**TASK DIRECTIONS:**
Start at the top of the records and, please, print each line exactly through the line that contains "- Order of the", leaving out all pictures.

**DATASET EXTRACT:**

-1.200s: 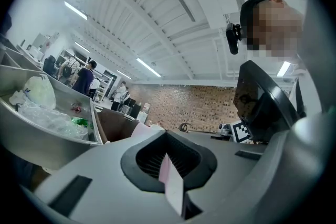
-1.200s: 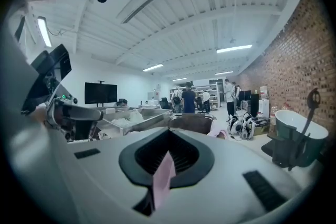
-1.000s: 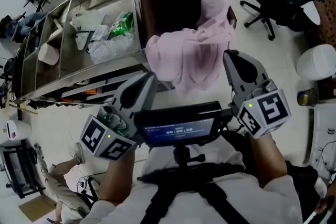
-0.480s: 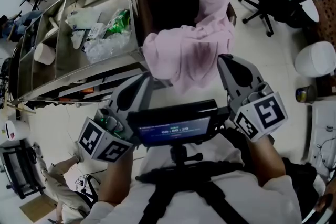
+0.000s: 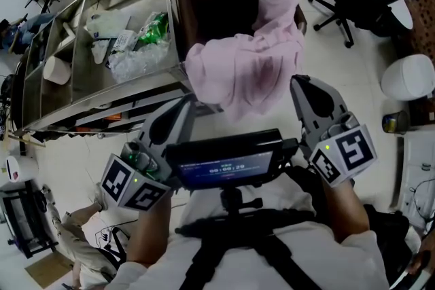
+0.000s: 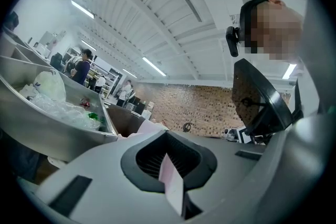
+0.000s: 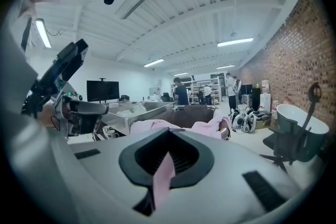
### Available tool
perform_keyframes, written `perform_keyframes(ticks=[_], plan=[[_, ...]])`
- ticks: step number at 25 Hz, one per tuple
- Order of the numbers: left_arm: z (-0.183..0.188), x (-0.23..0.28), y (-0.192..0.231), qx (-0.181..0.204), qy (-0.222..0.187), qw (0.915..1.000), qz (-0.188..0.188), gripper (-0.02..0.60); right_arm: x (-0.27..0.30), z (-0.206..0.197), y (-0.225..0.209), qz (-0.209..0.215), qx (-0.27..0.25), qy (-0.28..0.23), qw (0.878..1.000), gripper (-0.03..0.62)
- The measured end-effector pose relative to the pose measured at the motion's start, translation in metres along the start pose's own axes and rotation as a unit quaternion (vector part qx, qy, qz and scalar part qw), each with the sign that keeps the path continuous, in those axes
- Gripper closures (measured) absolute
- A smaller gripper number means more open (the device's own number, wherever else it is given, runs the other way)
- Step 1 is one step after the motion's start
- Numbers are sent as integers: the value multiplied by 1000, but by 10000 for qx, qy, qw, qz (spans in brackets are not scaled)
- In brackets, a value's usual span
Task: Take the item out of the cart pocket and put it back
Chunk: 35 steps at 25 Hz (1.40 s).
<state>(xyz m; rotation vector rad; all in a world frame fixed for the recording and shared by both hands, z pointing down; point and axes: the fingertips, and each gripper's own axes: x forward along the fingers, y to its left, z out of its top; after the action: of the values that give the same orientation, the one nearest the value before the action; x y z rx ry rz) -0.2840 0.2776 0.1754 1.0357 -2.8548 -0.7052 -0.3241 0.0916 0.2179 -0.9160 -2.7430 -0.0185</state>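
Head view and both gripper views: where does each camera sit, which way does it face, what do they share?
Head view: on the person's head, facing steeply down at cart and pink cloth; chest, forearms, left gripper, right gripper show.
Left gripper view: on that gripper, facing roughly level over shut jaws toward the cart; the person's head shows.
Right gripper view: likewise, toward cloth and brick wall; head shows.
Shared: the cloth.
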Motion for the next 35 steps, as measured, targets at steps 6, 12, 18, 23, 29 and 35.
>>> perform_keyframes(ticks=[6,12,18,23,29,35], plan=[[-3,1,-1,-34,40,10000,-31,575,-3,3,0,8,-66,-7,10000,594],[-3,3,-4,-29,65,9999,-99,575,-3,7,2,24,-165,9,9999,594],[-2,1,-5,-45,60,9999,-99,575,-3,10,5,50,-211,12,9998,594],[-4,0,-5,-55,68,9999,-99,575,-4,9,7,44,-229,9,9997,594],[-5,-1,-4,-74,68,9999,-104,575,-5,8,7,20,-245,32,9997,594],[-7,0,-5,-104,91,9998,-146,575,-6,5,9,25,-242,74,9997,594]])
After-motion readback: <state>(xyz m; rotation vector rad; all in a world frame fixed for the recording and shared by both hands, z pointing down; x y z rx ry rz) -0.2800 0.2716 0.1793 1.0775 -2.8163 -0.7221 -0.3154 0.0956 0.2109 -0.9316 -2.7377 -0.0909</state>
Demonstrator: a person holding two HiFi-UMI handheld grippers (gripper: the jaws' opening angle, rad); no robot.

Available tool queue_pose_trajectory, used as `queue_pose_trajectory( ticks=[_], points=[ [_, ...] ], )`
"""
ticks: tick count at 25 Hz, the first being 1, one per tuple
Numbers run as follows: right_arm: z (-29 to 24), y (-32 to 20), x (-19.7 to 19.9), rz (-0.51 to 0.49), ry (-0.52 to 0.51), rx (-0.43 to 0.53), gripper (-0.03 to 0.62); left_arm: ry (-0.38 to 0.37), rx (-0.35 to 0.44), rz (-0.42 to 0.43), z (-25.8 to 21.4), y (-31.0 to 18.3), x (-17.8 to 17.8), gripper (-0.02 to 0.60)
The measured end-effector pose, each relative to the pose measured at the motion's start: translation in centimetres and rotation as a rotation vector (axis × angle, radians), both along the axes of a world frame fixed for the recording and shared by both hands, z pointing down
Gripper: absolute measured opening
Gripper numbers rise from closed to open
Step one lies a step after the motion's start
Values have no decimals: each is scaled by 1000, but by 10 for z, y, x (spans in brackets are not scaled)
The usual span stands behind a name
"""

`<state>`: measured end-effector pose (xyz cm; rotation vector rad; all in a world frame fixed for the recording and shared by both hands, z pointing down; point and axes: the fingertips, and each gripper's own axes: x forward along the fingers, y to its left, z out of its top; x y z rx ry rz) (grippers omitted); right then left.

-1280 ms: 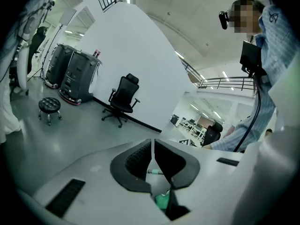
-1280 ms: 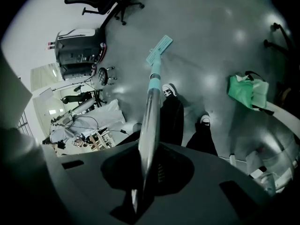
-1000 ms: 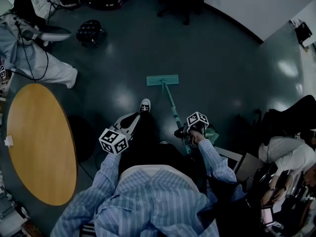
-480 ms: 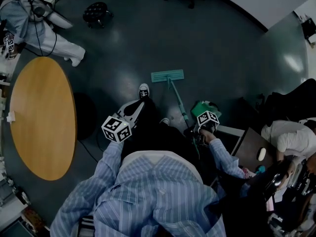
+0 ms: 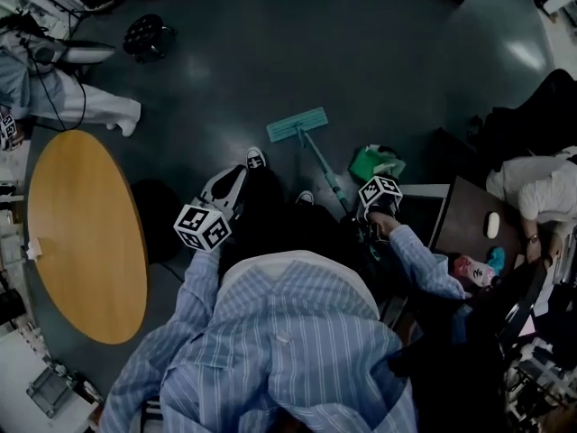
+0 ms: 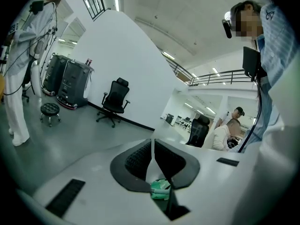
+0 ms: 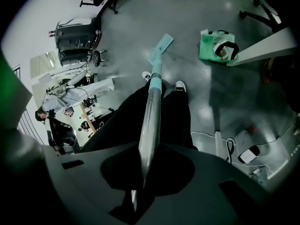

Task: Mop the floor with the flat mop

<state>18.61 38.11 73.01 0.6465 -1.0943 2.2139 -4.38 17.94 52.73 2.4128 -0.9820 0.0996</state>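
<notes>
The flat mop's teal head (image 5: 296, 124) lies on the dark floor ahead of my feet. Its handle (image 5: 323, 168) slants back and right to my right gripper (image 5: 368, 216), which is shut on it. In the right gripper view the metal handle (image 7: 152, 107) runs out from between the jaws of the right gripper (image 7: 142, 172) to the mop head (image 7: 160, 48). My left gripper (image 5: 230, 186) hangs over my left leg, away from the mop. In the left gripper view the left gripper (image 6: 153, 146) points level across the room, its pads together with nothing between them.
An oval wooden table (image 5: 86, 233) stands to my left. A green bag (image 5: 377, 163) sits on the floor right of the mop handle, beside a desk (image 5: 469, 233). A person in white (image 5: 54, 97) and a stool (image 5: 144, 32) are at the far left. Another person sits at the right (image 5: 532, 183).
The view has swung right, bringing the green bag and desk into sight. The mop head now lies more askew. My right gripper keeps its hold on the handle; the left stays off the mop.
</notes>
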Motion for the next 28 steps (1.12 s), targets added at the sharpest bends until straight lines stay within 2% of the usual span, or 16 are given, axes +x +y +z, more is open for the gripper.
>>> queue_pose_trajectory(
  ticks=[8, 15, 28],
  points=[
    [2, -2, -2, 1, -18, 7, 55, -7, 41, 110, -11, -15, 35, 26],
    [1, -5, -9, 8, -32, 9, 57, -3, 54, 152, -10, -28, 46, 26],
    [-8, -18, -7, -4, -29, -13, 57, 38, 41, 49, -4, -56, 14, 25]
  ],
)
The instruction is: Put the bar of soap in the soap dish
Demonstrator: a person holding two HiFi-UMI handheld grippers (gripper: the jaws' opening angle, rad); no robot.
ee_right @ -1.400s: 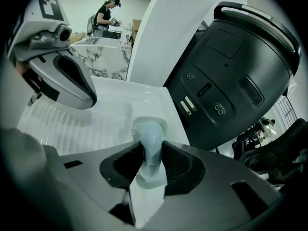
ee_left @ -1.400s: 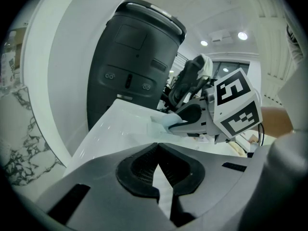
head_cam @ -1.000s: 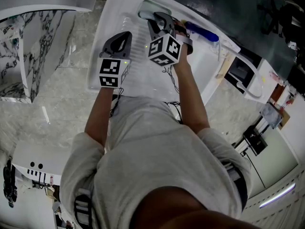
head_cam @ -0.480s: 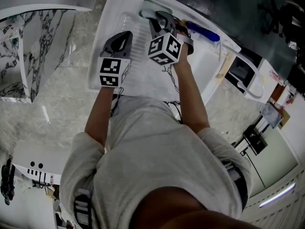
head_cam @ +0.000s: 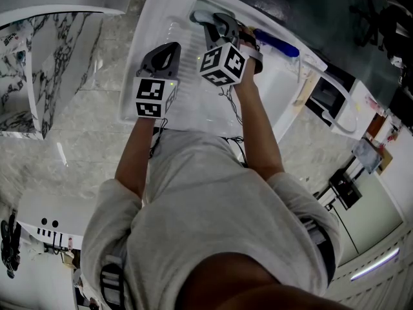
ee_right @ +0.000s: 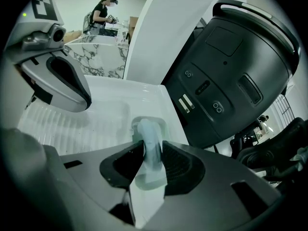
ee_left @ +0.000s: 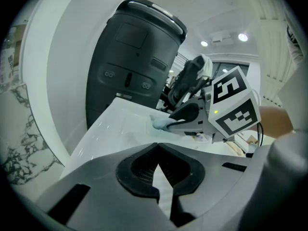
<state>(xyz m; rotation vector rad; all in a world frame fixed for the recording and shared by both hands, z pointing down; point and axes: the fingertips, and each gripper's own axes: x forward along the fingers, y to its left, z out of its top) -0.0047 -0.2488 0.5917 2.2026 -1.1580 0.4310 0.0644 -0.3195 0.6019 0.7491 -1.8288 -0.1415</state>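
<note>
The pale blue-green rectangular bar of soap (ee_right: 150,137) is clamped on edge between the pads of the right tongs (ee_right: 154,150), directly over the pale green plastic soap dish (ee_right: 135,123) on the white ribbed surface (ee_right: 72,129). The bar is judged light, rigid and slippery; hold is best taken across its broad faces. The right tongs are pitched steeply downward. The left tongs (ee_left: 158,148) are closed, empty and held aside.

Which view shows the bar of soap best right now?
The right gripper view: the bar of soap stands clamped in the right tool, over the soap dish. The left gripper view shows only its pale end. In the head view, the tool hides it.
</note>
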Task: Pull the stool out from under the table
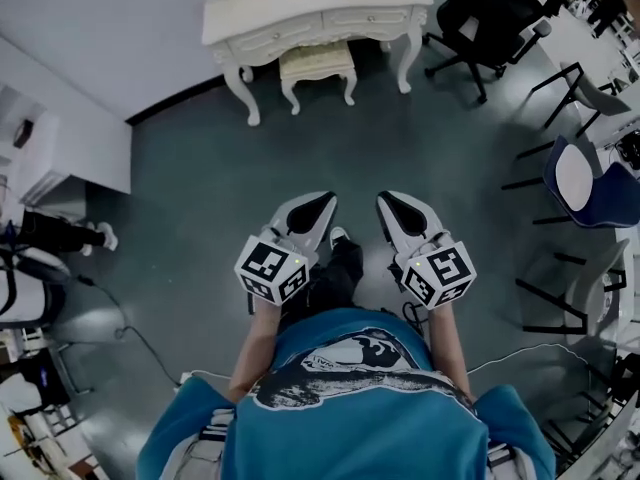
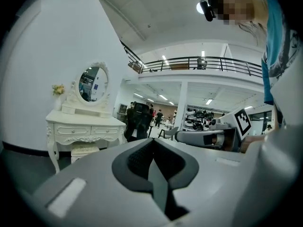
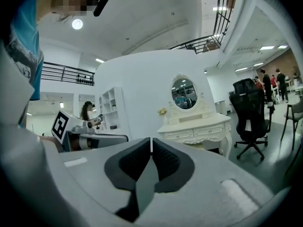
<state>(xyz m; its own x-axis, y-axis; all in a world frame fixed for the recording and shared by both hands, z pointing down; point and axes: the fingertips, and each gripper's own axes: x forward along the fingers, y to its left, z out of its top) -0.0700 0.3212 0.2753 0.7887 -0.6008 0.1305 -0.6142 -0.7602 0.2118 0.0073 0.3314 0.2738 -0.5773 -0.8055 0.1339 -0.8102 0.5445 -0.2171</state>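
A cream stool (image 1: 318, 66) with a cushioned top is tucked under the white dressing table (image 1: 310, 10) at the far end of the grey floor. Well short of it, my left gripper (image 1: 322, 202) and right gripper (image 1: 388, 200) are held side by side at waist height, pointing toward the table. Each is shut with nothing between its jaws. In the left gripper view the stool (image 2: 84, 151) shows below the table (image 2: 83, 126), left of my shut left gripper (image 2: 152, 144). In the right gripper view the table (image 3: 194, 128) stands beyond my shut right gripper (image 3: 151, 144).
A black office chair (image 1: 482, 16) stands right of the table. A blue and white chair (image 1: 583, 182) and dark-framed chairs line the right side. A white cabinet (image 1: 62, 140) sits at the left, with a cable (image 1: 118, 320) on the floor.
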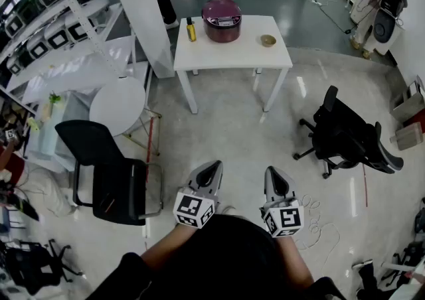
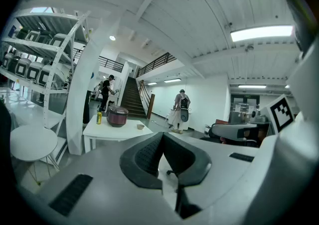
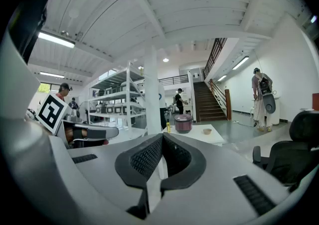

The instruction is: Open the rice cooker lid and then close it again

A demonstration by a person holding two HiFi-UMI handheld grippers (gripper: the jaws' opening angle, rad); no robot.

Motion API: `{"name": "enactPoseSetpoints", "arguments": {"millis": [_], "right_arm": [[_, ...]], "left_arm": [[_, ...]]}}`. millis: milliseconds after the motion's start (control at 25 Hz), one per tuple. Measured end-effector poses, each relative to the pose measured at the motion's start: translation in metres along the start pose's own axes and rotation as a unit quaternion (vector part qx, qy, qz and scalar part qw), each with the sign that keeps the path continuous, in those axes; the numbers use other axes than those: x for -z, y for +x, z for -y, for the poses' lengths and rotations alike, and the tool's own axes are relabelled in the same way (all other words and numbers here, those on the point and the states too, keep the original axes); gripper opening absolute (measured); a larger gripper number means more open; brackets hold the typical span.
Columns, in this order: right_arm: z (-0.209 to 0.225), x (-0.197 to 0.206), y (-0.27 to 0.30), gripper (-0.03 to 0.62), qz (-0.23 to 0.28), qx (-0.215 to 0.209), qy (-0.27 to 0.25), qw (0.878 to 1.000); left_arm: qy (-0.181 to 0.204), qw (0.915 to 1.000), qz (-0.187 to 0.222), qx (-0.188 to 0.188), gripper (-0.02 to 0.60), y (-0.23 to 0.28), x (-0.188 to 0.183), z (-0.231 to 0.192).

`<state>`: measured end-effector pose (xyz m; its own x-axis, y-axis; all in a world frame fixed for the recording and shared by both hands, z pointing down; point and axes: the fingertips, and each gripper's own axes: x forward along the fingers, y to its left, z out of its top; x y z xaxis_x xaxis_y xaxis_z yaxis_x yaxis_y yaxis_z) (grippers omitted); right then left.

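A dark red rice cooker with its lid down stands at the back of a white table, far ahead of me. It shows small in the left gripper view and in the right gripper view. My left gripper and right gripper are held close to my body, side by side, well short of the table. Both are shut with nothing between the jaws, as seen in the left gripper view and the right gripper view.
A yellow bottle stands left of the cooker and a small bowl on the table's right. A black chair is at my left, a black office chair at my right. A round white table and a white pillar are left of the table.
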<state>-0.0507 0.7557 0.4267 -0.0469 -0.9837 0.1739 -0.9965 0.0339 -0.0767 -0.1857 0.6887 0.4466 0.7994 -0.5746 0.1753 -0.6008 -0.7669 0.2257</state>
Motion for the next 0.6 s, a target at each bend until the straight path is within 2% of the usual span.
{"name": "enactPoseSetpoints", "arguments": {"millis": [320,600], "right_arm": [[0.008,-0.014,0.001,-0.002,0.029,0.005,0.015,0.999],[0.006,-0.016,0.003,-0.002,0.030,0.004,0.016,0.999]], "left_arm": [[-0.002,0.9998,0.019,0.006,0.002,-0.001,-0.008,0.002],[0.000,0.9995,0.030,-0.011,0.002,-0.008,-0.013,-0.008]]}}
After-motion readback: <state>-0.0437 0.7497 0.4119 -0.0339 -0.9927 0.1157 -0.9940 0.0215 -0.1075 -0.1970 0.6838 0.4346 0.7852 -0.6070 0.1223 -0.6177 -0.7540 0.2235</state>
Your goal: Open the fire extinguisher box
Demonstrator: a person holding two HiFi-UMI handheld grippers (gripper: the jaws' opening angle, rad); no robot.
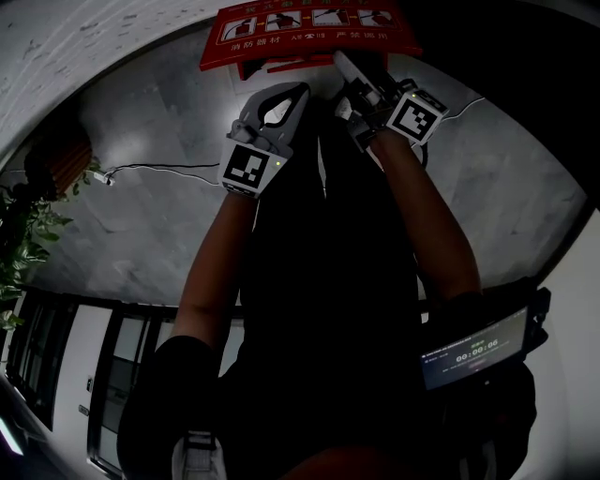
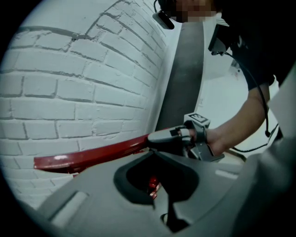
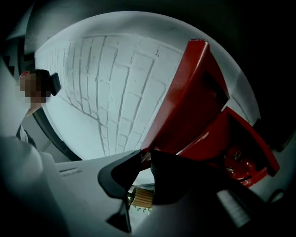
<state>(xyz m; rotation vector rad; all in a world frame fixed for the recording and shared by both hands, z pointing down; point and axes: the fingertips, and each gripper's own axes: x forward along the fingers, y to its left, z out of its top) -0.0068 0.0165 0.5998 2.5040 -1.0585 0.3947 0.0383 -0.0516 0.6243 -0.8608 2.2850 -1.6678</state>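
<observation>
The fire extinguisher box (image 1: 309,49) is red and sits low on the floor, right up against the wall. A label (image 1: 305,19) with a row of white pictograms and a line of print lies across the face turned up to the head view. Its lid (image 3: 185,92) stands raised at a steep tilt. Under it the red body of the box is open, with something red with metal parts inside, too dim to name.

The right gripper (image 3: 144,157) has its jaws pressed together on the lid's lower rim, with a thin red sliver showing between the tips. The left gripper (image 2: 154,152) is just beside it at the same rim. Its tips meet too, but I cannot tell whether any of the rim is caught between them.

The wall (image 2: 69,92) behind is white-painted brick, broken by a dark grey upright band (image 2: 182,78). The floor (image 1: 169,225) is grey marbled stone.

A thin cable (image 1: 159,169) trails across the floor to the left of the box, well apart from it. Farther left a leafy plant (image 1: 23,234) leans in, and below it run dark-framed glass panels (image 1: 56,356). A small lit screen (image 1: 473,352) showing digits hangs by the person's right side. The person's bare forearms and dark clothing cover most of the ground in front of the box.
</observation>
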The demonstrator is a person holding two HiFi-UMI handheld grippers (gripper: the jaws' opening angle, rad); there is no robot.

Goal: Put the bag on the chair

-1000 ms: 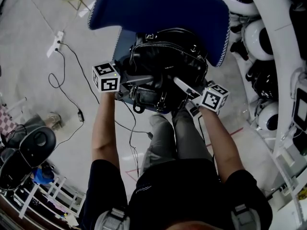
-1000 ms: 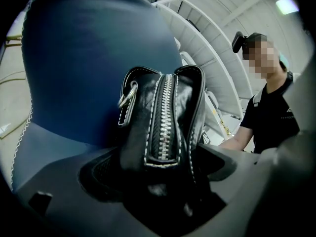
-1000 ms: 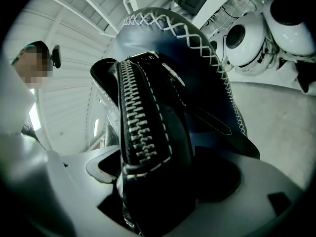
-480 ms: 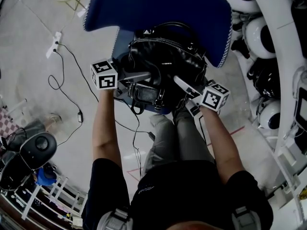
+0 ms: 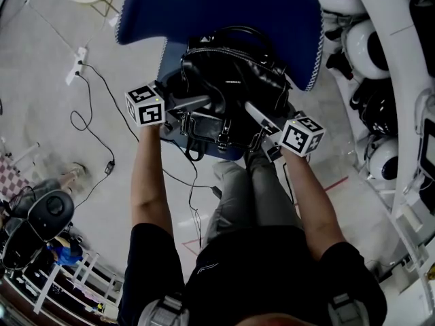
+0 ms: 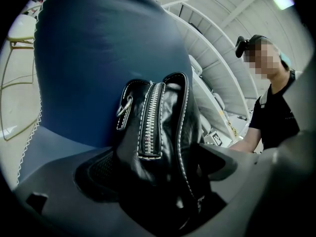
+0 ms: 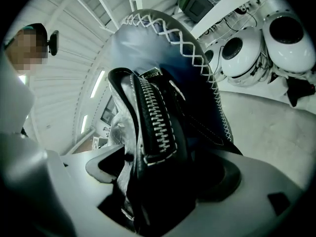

**SOLUTION TO THE PROBLEM:**
-1.200s: 
-1.200s: 
-1.000s: 
-0.480s: 
+0.000s: 
+0.000s: 
+0.000s: 
### Available tool
perform_keyframes, written `perform_keyframes(ticks=[_], plan=[[_, ...]])`
- ticks: step number at 25 Hz, one per tuple
- Order of the numbers: left_arm: z (-0.183..0.188), x (-0.23..0.28), y (-0.192..0.231), qx (-0.181..0.204), qy (-0.222..0.187), qw (0.915..1.000), qz (-0.188..0.188), gripper (-0.02..0.60); right_arm: x (-0.27..0.30), z (-0.206..0.197), y (-0.225..0.209), qz (-0.209..0.215), qx (-0.27..0.25), qy (-0.28..0.23), qw (0.878..1.000), gripper (-0.03..0.62)

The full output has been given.